As a TL;DR, what Kate focused on describing is the scenario, where you want to add functionality to your components, by composing in other components. Specifically, Kate wanted to outsource the responsibility of authorizing the caller to the business logic she implemented, to a separate component.

Delegating Responsibilities

In many ways, what the Wasm Component Model (component model from now on) enables, is to delegate responsibilities to implementations made by others. This is in no way foreign to what we do on a daily basis, by importing libraries in our source code, building container images based on layers provided by others, hosting our applications on operating systems we didn’t build, and so on and so forth. Matt recently covered how the component model impacts the scenario of using libraries at development time.

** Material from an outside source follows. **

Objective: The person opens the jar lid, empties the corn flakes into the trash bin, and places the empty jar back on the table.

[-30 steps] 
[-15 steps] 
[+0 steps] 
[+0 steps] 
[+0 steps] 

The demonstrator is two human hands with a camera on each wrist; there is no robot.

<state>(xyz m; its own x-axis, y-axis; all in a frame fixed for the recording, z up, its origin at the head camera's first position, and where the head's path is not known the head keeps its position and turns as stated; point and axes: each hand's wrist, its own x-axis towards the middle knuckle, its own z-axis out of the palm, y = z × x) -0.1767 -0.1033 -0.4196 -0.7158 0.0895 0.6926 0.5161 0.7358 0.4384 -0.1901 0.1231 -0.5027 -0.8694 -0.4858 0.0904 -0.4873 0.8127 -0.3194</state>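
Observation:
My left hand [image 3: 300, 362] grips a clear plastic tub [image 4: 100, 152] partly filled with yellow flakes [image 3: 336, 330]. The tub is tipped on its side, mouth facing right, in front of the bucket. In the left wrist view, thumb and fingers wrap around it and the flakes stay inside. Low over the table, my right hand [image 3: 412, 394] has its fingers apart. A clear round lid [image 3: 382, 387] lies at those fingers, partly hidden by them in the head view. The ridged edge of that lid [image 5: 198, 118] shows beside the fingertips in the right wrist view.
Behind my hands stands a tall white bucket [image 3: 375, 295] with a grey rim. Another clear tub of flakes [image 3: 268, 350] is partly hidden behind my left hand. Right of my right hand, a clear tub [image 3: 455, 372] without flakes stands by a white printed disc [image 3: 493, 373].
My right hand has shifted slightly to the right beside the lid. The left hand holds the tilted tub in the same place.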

In this blog post, I’ll dive deeper into what the component model can do for platform builders and platform engineers to take on more responsibility, by showing how the interfaces provided by platforms to developers, can be at much higher abstractions than what we are used to today.

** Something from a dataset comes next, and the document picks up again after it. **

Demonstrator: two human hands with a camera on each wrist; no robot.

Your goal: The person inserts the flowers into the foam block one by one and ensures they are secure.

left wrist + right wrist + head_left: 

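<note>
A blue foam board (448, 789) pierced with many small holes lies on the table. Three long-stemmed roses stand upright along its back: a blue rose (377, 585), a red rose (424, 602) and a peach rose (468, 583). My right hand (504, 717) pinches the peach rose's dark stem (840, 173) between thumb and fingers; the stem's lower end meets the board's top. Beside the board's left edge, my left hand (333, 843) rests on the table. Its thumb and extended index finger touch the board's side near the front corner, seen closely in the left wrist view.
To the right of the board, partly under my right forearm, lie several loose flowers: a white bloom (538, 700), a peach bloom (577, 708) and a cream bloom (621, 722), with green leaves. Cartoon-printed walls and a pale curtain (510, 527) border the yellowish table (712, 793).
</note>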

The Demand for Ad-Hoc Compute Resources

Let’s start with a bit of a history detour to set the context.

As the demand for ad-hoc or on-demand compute resources emerged, companies started providing comprehensive utility computing platforms with automated service management and abundant computational resources. They could be fulfilled by packing a lot of hardware into “a few” data centers around the world and selling those resources (processors, memory, and storage) to multiple customers with a pay-for-what-you-use business model. A great article talking more about the evolution of cloud computing was published by CRV recently.

In order to be able to deliver the technical solutions, the new cloud vendors started developing interfaces to those comprehensive utility computing platforms. Typically, Virtual Machines (VMs), or proprietary Platform as a service (PaaS) interfaces, were offered to customers. Later, with the rise of Docker and containers, an abundance of container orchestration platforms were introduced as that interface, which today is almost ubiquitously Kubernetes. As the saying goes, no one will probably get fired if they choose to build and offer a Kubernetes platform to developers. That’s a good sign of broad industry adoption.

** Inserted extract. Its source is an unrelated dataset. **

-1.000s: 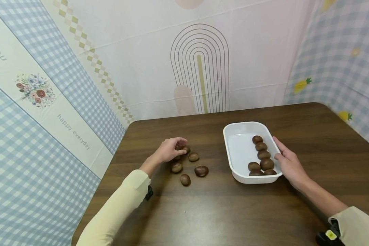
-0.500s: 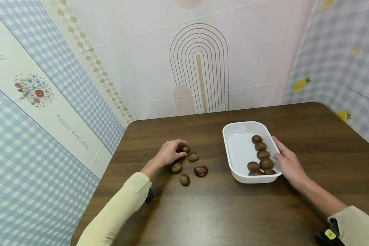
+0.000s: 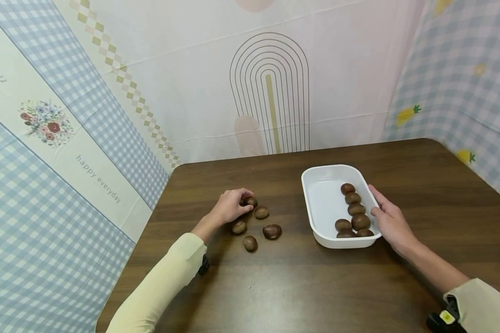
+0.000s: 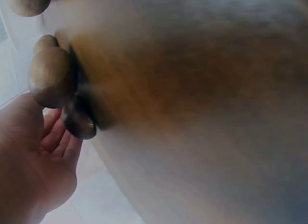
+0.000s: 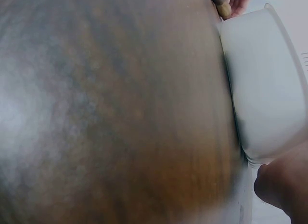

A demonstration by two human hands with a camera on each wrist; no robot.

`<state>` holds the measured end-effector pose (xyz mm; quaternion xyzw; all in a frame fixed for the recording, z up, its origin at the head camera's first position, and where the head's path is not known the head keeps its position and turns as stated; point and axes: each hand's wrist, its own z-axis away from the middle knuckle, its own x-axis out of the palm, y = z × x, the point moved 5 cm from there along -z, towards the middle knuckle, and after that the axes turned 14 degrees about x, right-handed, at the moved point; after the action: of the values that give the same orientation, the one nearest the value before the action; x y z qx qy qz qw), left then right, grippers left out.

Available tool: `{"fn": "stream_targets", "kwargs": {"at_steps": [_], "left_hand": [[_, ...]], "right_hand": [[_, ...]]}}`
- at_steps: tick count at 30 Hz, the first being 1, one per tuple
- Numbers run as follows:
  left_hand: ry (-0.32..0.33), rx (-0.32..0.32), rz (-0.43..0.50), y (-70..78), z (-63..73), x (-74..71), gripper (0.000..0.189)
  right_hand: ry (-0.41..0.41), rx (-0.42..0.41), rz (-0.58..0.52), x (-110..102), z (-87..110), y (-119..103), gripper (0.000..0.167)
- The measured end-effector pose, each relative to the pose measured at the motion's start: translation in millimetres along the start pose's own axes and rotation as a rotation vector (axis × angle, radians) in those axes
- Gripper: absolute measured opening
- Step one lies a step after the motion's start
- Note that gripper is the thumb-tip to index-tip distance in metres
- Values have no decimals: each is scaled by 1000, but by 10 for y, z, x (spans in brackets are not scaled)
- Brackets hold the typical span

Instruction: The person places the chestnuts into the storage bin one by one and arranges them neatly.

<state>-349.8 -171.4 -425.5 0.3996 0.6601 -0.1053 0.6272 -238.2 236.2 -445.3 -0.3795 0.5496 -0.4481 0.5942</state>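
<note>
On the left half of the table, my left hand curls its thumb and fingers round a brown chestnut. The palm and curled fingers hide part of what lies under them. Four-sided and white, a deep tray stands to the right, with several chestnuts in a line along its right side and near end. My right hand grips the tray's right wall, thumb at the rim. In the left wrist view, a dark chestnut sits against the fingers and a lighter one is by the thumb.
Loose chestnuts lie close to the left hand: one beside the fingertips, one below the palm, a larger shiny one and another nearer the front. A patterned cloth hangs behind the brown wooden table.
My left hand has lowered slightly and drawn its fingers closer round the chestnut; one chestnut seen by the palm earlier is now hidden. The right hand and tray stay put.
</note>
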Motion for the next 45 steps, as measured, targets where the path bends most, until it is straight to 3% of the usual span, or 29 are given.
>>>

Today’s Options for Building Platforms

In many enterprises, proprietary platforms have been built over the years, which have a very high degree of abstracting away concerns like authentication and authorization to backend systems (think mainframes and the like) and provide easy building blocks to quickly churn out new user interfaces, and applications, fully integrated with those backend systems. However, many of these systems are very expensive to upgrade and move to newer technologies, and they may not easily be able to provide the technology choices that developers want to work with today.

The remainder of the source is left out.